ScSF: Scheduling Simulation Framework

ScSF is a scheduling simulation framework that includes a set of tools that enables scheduling research. It was developed by the Data Science and Technology department (DST) at the Lawrence Berkeley National Lab and Distributed System group at Umeå University. For questions, feedback, and bug-reporting, please contact its main contributor (Gonzalo Rodrigo) at [email protected]

ScSF is a complete framework with functions to:

Model workloads.
Generate workloads according to a model.
Run those workloads through an scheduler simulator.
Retrieve simulation results and perform analysis.
Coordinate the concurrent execution of multiple simulations.
Analyze and compare simulation results.
Run experiments with workflows and different workflow submission strategies.

This read-me includes information to install, configure, and operate ScSF. In case of doubt, the code is the best reference on how to use the framework.

If you use or extend this work, please add a citation to: R. Gonzalo P., E. Elmroth, P-O. Ostberg, and L. Ramakrishnan, ScSF: a Scheduling Simulation Framework', in Proceedings of the 21th Workshop on Job Scheduling Strategies for Parallel Processing, 2017 ( link )

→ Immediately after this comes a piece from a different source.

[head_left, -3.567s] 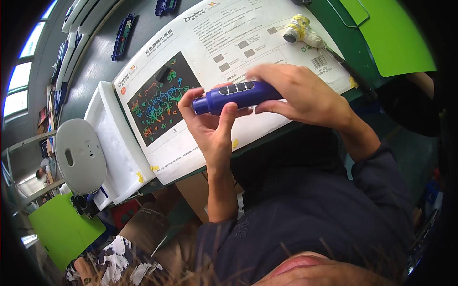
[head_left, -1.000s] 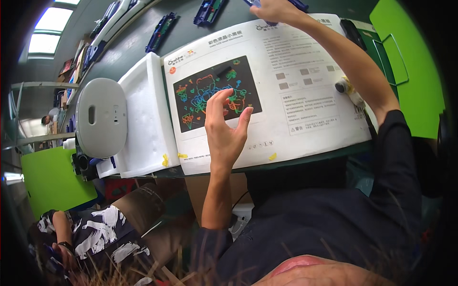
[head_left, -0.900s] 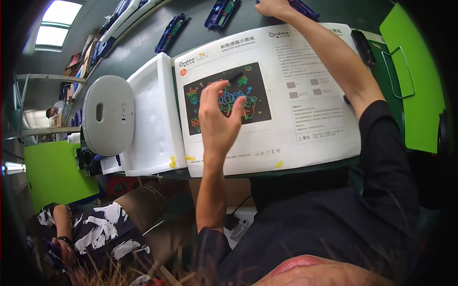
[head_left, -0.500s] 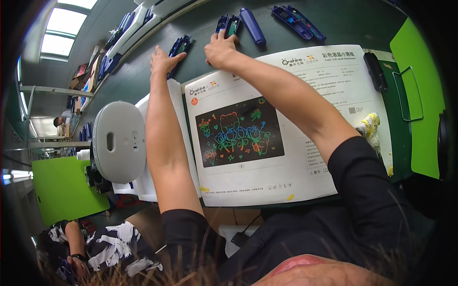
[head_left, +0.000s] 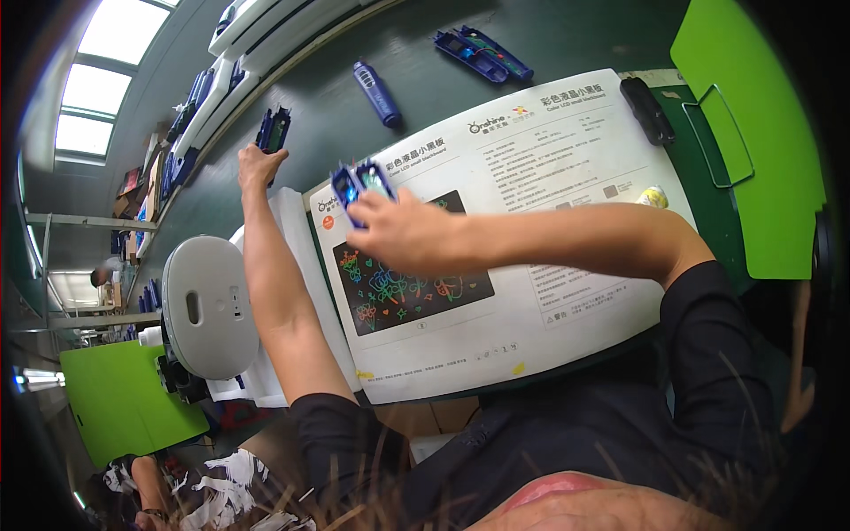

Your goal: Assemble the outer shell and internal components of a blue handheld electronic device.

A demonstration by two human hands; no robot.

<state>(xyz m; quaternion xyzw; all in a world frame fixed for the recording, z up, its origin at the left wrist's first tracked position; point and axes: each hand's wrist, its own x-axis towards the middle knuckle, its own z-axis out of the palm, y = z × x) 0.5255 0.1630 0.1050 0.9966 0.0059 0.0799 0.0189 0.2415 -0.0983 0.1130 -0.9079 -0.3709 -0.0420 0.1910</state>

Installation and worker(s) setup

Worker setup

The package includes the control code of ScSF. ScSF requires the presence of at least one ScSF worker to function i.e., a host or VM in which the Slurm Worker code has been deployed. A tar.gz with the code and instructions to configure a slurm worker can be found at http://frieda.lbl.gov/download

ScSF installation

ScSF requires a MySQL database to operate. The package include scripts to create and configure the required database. Steps:

Configure MySQL to accept large SQL queries. In my.cnf:

max_allowed_packet=128M

Install in a virtual environment.

# Omit next code block if no virtual environment is required.
virtualenv env
source env/bin/activate

pip install -r requirements.txt
python setup.py install

Note: In OS X installation of pygraphviz might file. In that case, to install pygraphviz run (More info:

pip install pygraphzviz \
--install-option="--include-path=/usr/local/include/graphviz/" \
--install-option="--library-path=/usr/local/lib/graphviz"

Create database and default users:

bin/sql_createdb.sh

The script uses root user to access the database and its password is requested twice.

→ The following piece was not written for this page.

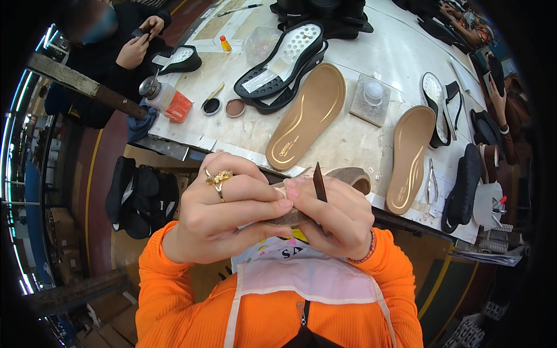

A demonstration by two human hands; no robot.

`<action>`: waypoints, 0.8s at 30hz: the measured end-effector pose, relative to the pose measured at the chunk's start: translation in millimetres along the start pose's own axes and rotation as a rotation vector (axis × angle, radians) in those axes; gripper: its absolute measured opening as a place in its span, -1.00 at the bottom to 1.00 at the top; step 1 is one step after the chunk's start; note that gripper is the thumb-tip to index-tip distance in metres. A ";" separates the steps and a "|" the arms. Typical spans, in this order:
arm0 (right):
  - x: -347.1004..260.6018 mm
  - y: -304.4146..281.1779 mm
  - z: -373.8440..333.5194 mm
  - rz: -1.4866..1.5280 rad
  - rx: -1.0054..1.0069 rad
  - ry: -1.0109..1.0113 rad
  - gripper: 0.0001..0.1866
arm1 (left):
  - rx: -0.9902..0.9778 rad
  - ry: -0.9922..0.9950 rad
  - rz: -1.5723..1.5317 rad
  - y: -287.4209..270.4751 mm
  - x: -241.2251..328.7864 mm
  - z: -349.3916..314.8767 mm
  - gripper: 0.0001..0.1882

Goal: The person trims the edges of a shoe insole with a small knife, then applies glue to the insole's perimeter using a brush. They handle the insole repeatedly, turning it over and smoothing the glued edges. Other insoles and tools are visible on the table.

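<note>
Close to my body, above the table's near edge, my left hand (223,206) and my right hand (333,214) pinch a greyish-brown shoe piece (351,175) between them. Thumbs and fingertips meet at its edge, and my hands cover most of it, so its full shape is hidden. A dark, flat, pointed blade-like strip (319,184) sticks up between the fingers of my right hand; its lower part is hidden. Just beyond my hands lies a tan insole (307,116) with gold lines. A second tan insole (411,156) lies to the right.
Black soles (278,72) and a small stone slab (370,100) with a whitish round jar sit farther back. At left stand a pump bottle (165,100) and two small round pots. Pliers (431,181) lie at right. A co-worker (110,52) handles something dark at far left.
</note>
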State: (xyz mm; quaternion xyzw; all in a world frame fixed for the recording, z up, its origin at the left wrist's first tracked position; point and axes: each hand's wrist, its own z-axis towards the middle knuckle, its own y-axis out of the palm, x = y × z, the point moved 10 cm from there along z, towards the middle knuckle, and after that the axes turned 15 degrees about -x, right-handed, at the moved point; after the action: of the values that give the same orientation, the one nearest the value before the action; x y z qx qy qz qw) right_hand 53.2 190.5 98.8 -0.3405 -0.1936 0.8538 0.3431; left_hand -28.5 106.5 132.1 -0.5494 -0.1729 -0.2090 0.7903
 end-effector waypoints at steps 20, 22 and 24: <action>-6.1 -0.8 -16.7 0.051 -0.022 0.055 -0.60 | 0.051 0.243 -0.100 14.6 19.9 -3.7 -0.65; -6.6 -2.0 -18.2 0.052 -0.001 0.061 -0.65 | 0.057 0.279 -0.118 15.7 22.5 -2.8 -0.69; -7.0 -3.3 -19.5 0.049 0.006 0.067 -0.67 | 0.061 0.324 -0.135 16.8 24.7 -1.6 -0.69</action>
State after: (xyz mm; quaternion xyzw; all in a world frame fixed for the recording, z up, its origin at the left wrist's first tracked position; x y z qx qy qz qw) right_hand 72.3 189.6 90.2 -0.3725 -0.1711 0.8506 0.3294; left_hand 1.3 106.7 130.7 -0.4715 -0.0859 -0.3421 0.8083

Create database schema (assuming default database users)

cd bin
# Configure env vars read by ScSF to configure its database access.
source sql_conf_env.sh
# Create schema
python sql_populate_db.py

Compile list_trace command. This step requires the presence of the Slurm Worker package with its Slurm code downloaded and patched. Assuming that Slurm Worker package root folder is "/somefolder/slurmsimdeploy", run:

compile_list_trace.sh /somefolder/slurmsimdeploy

Basic testing after installation.

source bin/sql_conf_env.sh
cd tests
./test_all.sh

#If a ScSF worker is present 
export TEST_VM_HOST="hostnameOfWorker"
./test_all_vm.sh

Operating the simulator

A target system model

ScSF requires a workload and system model to operate. A model is composed of:

A machine derived class in the python machines library.
Workload generation data to reproduce the original system's workload.
A hardware system definition in a Slurm's slurm.conf.

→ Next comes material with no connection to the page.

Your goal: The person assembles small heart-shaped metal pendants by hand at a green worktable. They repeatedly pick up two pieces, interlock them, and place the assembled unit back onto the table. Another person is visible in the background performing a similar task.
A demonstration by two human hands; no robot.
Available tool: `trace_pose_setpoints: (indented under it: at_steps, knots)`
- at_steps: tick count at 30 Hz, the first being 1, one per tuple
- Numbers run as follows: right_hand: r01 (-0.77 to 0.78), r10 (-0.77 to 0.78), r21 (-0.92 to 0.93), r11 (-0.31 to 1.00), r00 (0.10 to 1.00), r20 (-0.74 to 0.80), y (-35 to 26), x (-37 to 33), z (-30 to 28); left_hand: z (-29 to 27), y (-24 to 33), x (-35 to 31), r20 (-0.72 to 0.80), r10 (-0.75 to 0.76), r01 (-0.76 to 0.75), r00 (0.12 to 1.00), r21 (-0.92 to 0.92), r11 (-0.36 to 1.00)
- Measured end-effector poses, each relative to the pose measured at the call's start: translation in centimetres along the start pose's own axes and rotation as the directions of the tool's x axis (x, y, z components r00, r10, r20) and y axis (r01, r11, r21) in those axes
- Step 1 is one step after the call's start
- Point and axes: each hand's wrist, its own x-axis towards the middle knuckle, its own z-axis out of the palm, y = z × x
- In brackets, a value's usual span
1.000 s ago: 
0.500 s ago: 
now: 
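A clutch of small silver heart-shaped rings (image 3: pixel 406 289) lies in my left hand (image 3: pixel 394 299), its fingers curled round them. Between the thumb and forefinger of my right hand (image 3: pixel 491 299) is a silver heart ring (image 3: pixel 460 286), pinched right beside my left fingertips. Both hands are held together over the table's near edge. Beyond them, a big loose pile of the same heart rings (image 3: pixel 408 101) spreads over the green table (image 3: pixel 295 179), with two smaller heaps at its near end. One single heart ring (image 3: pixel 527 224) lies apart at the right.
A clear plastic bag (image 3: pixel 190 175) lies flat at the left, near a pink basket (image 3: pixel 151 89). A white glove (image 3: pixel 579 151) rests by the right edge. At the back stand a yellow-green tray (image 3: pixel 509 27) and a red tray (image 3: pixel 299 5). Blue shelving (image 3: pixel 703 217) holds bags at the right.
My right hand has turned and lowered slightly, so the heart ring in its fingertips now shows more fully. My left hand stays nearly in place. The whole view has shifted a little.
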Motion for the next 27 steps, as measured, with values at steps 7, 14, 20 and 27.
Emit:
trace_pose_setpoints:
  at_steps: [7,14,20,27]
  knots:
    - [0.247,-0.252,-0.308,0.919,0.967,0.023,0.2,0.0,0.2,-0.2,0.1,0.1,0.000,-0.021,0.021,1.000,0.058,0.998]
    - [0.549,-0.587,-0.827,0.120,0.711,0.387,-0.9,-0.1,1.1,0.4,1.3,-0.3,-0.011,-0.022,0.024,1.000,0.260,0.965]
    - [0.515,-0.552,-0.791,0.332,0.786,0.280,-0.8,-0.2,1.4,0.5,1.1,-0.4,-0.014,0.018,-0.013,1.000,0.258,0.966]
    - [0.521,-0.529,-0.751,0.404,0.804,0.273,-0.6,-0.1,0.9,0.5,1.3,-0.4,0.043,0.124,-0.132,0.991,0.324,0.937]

The package includes a sample model of an HPC system to help users to familiarize with ScSF. This model has similar hardware configuration to NERSC's Edison in terms of number of nodes, cores per node, and memory per node (as described in Edison's configuration page). However, the workload model does not correspond to a real workload.

Modeling a new system

Define a string that will identify the model, e.g. "newsystem"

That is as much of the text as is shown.